> [ASSIGNED TASK] The answer must be the full listing, reproduced without any change.

> [INFORMATION PROVIDED]
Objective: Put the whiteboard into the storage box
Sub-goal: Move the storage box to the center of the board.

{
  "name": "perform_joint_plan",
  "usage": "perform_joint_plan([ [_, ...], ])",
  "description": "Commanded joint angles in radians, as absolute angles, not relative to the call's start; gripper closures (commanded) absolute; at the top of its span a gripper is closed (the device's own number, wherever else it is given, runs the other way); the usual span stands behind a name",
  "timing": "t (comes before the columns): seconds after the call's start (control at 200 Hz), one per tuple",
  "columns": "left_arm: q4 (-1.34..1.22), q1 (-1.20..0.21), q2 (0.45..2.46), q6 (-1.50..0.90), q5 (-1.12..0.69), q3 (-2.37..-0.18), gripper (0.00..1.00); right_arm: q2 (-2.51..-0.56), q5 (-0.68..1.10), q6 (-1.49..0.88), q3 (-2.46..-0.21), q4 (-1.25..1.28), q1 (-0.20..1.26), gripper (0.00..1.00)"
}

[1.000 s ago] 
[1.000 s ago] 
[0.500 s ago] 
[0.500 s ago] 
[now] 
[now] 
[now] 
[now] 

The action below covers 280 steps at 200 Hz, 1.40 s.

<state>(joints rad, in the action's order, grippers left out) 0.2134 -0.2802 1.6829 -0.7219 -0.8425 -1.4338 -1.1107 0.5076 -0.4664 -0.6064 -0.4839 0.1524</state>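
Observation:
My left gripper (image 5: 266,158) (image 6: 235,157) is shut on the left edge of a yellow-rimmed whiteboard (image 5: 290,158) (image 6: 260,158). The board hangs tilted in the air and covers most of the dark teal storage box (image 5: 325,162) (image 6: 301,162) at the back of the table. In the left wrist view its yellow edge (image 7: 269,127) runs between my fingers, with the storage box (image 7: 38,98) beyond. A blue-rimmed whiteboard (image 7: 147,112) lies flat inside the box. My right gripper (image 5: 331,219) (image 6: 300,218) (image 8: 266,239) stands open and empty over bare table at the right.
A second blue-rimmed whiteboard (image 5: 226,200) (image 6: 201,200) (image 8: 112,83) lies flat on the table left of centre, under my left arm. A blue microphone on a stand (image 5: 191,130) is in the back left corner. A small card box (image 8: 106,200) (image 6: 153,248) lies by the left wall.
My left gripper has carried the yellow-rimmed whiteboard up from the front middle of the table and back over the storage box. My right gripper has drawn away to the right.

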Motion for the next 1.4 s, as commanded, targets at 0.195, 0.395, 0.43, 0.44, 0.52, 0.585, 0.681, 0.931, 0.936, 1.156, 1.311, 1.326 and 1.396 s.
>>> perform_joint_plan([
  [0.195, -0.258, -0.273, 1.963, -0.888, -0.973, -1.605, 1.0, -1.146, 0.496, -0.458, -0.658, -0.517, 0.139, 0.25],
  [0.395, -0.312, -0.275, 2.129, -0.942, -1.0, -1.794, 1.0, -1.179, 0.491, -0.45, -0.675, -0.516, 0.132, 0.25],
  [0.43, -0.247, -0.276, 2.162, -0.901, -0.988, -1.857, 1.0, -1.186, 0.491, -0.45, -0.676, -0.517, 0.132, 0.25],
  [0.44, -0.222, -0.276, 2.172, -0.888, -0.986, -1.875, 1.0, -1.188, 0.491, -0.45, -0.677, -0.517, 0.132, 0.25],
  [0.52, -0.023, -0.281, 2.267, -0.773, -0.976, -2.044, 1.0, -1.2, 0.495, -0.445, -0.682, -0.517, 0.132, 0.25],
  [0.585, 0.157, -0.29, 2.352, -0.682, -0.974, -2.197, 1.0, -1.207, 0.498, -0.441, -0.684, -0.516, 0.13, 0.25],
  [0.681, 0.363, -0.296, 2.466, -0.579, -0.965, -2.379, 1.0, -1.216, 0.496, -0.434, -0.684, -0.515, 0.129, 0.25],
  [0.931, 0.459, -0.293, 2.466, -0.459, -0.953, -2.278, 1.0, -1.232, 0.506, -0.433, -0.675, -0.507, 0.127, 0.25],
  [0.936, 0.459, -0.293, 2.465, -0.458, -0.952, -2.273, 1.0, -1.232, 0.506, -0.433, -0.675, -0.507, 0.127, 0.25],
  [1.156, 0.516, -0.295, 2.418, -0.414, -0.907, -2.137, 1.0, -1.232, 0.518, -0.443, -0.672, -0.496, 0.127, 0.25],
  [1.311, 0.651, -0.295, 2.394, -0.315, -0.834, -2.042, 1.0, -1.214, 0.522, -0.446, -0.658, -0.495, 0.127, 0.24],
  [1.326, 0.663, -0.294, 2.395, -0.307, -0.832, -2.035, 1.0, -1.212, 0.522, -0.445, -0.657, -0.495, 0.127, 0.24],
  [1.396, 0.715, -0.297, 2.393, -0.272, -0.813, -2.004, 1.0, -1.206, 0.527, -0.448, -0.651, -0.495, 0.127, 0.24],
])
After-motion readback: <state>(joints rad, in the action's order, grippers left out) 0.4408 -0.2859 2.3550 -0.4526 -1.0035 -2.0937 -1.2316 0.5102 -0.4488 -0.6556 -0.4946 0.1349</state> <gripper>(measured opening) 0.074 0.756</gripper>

> [TASK SOLUTION]
Objective: Put the whiteboard into the storage box
Sub-goal: Move the storage box to the center of the board.

{
  "name": "perform_joint_plan",
  "usage": "perform_joint_plan([ [_, ...], ])",
  "description": "Commanded joint angles in radians, as absolute angles, not relative to the call's start; gripper closures (commanded) absolute; at the top of its span a gripper is closed (the device's own number, wherever else it is given, runs the other way); the usual span stands behind a name",
  "timing": "t (comes before the columns): seconds after the call's start (control at 200 Hz), one per tuple",
  "columns": "left_arm: q4 (-1.34..1.22), q1 (-1.20..0.21), q2 (0.45..2.46), q6 (-1.50..0.90), q5 (-1.12..0.69), q3 (-2.37..-0.18), gripper (0.00..1.00); right_arm: q2 (-2.51..-0.56), q5 (-0.68..1.10), q6 (-1.49..0.88), q3 (-2.46..-0.21), q4 (-1.25..1.28), q1 (-0.20..1.26), gripper (0.00..1.00)"
}

[1.000 s ago] 
[1.000 s ago] 
[0.500 s ago] 
[0.500 s ago] 
[now] 
[now] 
[now] 
[now] 

The action below covers 280 steps at 200 Hz, 1.40 s.

<state>(joints rad, in the action's order, grippers left out) 0.2134 -0.2802 1.6829 -0.7219 -0.8425 -1.4338 -1.1107 0.5076 -0.4664 -0.6064 -0.4839 0.1524</state>
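Observation:
My left gripper (image 5: 266,158) (image 6: 235,157) is shut on the left edge of a yellow-rimmed whiteboard (image 5: 290,158) (image 6: 260,158). The board hangs tilted in the air and covers most of the dark teal storage box (image 5: 325,162) (image 6: 301,162) at the back of the table. In the left wrist view its yellow edge (image 7: 269,127) runs between my fingers, with the storage box (image 7: 38,98) beyond. A blue-rimmed whiteboard (image 7: 147,112) lies flat inside the box. My right gripper (image 5: 331,219) (image 6: 300,218) (image 8: 266,239) stands open and empty over bare table at the right.
A second blue-rimmed whiteboard (image 5: 226,200) (image 6: 201,200) (image 8: 112,83) lies flat on the table left of centre, under my left arm. A blue microphone on a stand (image 5: 191,130) is in the back left corner. A small card box (image 8: 106,200) (image 6: 153,248) lies by the left wall.
My left gripper has carried the yellow-rimmed whiteboard up from the front middle of the table and back over the storage box. My right gripper has drawn away to the right.
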
Motion for the next 1.4 s, as commanded, targets at 0.195, 0.395, 0.43, 0.44, 0.52, 0.585, 0.681, 0.931, 0.936, 1.156, 1.311, 1.326 and 1.396 s.
>>> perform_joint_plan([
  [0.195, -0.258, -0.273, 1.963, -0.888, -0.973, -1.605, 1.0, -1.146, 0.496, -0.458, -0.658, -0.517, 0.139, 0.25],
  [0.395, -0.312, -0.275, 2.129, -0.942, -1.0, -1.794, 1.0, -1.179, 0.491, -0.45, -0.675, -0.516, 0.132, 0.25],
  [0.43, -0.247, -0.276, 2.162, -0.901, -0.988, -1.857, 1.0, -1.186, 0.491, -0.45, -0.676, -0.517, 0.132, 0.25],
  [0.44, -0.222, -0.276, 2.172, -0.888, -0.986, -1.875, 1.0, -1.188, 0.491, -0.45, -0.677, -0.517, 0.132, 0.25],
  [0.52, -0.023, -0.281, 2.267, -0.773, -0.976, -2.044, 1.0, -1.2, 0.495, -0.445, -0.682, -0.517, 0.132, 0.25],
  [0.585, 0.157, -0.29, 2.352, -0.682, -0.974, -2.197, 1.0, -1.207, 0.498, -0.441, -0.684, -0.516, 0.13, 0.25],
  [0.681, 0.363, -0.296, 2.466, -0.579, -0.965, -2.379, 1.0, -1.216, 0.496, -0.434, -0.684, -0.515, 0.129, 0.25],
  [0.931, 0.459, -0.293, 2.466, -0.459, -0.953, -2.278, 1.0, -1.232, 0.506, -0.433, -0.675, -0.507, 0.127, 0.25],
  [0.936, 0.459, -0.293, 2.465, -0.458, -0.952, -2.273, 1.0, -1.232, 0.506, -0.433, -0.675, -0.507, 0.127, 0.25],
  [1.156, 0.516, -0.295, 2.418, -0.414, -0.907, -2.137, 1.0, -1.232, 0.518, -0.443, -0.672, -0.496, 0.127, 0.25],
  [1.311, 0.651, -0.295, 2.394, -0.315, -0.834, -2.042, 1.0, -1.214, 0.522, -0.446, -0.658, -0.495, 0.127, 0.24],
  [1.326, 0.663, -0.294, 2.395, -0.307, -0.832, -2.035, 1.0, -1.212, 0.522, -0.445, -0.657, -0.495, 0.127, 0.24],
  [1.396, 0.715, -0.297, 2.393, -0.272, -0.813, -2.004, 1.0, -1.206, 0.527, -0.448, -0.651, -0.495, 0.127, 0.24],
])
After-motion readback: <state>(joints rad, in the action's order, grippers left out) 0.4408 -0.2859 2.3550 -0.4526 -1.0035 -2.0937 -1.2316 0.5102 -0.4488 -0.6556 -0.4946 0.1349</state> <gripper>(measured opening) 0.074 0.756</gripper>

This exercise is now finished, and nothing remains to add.